Two congressmen, Reps. Ted Lieu (D-Calif.) and Don Beyer (D-VA), have formally sent a criminal referral to the Department of Justice to investigate President Donald Trump’s son-in-law and White House adviser Jared Kushner over his security clearance and how it was obtained. Especially troublesome are reports that came out recently alleging that Trump ordered his staff to override concerns about Kushner and grant him the highest security clearance.
Reps. Lieu and Beyer wrote in a letter that was sent to Attorney General William Barr that they are “deeply disturbed” over reports that Trump overruled the objections of career security experts as well as members of his own team like then-Chief of Staff John Kelly, and pushed through Kushner’s top clearance anyway. Kushner is alleged to have omitted numerous foreign contacts and made other grievous errors on the documents one is required to fill out in order to gain top security clearances. The presidential son-in-law reportedly made so many errors on his forms that he had three “do-overs” to revise the documents.
The letter alleges that Jared Kushner and his wife Ivanka Trump have both “apparently lied” repeatedly in public interviews in which they denied that the president had directed Kelly and others to give Kushner a pass. And though the congressmen concede that lying in a television interview is not in itself necessarily a crime, they point out that some lies do in fact carry potential criminal liability – like lying on the Questionnaire for National Security Positions, which carries a sentence of up to five years in prison.

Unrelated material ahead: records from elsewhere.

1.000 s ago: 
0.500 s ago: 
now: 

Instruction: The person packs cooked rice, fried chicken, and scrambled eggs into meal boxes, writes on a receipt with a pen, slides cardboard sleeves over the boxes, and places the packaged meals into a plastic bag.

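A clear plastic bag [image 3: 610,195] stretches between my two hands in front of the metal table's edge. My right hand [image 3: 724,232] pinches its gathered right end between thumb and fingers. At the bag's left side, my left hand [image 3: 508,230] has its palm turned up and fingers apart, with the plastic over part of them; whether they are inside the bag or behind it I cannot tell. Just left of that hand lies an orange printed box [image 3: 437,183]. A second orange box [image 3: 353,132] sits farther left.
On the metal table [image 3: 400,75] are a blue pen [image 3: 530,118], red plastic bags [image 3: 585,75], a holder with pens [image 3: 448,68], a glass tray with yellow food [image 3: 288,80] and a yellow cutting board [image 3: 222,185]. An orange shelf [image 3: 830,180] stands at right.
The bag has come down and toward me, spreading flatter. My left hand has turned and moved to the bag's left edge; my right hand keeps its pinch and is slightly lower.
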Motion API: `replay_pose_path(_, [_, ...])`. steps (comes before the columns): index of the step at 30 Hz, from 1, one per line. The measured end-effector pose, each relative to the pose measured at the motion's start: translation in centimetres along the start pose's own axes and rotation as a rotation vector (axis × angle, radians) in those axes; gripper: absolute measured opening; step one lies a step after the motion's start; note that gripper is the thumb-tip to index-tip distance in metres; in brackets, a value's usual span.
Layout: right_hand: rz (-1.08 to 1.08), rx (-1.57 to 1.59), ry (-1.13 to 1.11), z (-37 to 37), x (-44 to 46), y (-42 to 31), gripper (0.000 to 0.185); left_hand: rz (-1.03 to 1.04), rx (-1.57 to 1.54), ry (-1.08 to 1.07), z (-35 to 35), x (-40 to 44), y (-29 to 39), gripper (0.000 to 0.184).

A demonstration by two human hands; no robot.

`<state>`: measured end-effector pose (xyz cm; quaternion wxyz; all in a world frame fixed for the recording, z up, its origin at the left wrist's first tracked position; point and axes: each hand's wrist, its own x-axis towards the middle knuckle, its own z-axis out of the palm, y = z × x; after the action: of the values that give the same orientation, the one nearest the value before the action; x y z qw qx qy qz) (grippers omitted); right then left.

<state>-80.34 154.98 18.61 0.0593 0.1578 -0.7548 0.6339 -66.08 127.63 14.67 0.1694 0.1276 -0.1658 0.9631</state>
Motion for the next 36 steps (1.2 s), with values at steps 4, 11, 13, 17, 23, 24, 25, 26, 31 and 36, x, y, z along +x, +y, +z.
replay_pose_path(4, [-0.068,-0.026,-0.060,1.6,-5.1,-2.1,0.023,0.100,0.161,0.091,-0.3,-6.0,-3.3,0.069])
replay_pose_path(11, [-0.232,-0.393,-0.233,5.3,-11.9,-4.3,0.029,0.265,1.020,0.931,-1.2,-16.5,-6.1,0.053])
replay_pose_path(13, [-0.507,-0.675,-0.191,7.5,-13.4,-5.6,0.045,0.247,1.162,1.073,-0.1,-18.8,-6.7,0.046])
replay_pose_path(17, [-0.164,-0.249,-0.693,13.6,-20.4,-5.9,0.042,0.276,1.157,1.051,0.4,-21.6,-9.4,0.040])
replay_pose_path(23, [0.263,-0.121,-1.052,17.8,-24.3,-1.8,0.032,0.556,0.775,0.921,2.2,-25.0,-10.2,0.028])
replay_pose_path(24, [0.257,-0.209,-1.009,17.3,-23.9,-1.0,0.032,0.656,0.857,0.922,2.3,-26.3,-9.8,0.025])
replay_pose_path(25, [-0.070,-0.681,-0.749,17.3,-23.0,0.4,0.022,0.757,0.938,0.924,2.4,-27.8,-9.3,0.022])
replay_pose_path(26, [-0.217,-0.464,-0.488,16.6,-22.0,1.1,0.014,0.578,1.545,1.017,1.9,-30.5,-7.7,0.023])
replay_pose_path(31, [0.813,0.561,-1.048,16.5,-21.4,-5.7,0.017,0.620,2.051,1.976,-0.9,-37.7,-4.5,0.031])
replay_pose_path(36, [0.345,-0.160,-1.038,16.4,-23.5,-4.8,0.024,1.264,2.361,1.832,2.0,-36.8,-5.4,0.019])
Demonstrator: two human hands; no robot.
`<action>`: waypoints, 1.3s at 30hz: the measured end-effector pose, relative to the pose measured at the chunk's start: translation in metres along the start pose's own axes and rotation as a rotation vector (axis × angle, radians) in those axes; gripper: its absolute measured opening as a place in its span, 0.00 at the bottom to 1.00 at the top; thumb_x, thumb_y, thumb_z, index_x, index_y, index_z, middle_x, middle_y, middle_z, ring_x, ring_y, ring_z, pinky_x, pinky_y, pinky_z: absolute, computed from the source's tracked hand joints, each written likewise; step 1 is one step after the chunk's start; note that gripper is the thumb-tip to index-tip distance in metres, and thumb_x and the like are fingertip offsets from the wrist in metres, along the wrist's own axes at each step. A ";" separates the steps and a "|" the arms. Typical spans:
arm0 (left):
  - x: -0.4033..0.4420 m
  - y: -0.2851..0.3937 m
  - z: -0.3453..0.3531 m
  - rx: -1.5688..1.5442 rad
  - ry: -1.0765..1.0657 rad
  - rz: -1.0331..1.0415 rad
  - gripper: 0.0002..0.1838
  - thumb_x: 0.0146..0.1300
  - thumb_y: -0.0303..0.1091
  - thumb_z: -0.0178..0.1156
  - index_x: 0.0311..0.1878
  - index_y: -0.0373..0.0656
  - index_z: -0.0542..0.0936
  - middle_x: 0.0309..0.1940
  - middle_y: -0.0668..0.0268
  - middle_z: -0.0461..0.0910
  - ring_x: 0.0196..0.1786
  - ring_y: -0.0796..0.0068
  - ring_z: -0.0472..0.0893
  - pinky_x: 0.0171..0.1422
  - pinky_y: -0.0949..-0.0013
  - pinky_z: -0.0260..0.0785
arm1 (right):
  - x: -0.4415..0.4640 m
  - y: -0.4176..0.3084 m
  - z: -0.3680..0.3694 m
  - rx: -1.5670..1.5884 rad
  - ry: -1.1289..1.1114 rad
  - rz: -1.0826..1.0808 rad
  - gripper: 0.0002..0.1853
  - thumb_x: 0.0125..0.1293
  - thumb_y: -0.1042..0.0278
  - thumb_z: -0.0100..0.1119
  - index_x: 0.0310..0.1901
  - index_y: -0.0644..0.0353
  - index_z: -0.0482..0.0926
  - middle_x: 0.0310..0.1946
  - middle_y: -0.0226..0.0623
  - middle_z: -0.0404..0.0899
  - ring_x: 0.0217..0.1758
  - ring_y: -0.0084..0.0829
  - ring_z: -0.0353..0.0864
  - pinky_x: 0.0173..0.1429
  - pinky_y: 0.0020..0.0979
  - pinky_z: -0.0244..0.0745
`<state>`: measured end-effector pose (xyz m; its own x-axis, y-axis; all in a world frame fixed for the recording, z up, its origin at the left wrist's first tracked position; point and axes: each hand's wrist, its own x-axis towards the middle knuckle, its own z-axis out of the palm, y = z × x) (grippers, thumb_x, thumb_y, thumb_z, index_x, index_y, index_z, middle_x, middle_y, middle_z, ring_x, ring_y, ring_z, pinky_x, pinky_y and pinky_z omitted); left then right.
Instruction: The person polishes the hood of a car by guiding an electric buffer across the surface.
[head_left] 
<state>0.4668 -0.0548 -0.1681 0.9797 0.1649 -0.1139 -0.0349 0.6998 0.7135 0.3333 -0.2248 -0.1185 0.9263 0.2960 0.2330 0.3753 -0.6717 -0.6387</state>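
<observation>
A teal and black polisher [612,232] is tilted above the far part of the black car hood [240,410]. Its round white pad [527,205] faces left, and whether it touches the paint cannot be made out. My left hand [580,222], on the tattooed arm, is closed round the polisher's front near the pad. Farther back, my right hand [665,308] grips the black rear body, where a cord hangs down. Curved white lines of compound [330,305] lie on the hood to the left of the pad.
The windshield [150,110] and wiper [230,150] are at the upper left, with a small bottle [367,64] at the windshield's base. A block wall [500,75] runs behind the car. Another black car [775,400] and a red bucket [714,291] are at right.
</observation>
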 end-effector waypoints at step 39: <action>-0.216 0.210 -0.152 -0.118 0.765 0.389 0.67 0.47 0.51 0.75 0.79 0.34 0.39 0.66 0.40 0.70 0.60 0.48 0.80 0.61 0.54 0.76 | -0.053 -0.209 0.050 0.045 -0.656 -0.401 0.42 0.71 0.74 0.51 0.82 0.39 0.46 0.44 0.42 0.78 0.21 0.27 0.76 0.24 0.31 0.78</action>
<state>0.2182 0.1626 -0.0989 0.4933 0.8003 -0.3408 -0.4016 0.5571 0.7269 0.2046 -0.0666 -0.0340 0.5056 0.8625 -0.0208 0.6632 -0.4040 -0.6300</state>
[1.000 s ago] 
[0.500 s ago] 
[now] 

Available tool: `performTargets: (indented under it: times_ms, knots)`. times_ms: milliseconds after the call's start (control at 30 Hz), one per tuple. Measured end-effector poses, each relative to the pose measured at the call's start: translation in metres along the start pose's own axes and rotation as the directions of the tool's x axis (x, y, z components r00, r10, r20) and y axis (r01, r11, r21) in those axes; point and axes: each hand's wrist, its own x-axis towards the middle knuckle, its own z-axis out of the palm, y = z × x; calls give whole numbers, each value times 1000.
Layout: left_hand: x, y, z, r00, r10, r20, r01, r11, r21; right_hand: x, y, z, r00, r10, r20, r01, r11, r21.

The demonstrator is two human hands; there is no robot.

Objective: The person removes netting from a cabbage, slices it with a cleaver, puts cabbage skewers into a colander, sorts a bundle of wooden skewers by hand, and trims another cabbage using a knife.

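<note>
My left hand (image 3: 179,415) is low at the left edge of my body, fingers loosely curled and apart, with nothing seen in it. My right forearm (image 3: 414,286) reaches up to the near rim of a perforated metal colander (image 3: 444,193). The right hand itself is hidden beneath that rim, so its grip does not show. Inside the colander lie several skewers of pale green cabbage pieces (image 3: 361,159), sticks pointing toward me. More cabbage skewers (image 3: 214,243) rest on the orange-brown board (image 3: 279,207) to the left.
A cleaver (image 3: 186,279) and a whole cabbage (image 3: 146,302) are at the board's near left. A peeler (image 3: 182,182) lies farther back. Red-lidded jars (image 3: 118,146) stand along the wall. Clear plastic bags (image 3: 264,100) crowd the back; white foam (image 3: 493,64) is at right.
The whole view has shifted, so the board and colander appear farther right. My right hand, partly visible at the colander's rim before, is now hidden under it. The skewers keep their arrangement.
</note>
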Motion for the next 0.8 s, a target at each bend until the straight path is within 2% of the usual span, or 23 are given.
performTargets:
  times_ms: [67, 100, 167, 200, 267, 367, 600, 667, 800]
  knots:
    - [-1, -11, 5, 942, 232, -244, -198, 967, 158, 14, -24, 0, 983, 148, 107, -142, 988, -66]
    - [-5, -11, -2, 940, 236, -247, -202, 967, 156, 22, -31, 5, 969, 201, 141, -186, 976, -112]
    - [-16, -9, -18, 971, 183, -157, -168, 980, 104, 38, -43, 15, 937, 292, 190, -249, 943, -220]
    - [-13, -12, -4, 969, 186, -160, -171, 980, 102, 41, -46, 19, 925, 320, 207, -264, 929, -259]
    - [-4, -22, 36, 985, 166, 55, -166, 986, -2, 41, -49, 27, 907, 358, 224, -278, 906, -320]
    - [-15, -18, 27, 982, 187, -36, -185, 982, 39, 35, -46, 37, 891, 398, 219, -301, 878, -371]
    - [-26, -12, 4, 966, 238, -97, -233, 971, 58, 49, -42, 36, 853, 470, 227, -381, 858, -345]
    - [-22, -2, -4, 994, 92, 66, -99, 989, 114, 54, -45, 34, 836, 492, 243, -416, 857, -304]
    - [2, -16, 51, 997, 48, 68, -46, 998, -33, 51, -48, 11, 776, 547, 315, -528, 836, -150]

“Taken together with previous reports that Mr. Kushner omitted contacts with more than one hundred foreign persons on his clearance forms — including the Russian Ambassador — we request that the Department of Justice open an immediate investigation to determine if Mr. Kushner is criminally liable for his false statements.”
Among the foreign contacts Kushner is said to have omitted are those that came about during the infamous 2016 meeting in Trump Tower during which Russian operatives offered the Trump campaign dirt on Hillary Clinton. They also note that Kushner forgot to mention his meeting with Russian Ambassador Sergey I. Kislyak and the head of a Russian bank around the same time.
In closing, the congressmen accuse Trump and Kushner of having made a “mockery of the security clearance process.” In so doing, the White House has put the country’s national security at risk, as well as offending the “dedicated career officials who…receive clearances the correct way.”
The letter and growing sense of alarm imparted by Reps. Lieu and Beyer about the risks posed by Kushner’s access to national secrets could prove tricky to deal with for newly confirmed Attorney General William Barr. Just this week Barr announced he would not be recusing himself from the investigation by special counsel Robert Mueller into the president’s Russian connections and business dealings, breaking with the precedent set by former A.G. Jeff Sessions.
Reps. Lieu and Beyer not-so-gently reminded Barr where they believe his duty lies.
“As Attorney General, your loyalty is to the United States, not Mr. Kushner or even the President,” they wrote. “We look forward to a prompt response and thank you for your attention to this serious matter.”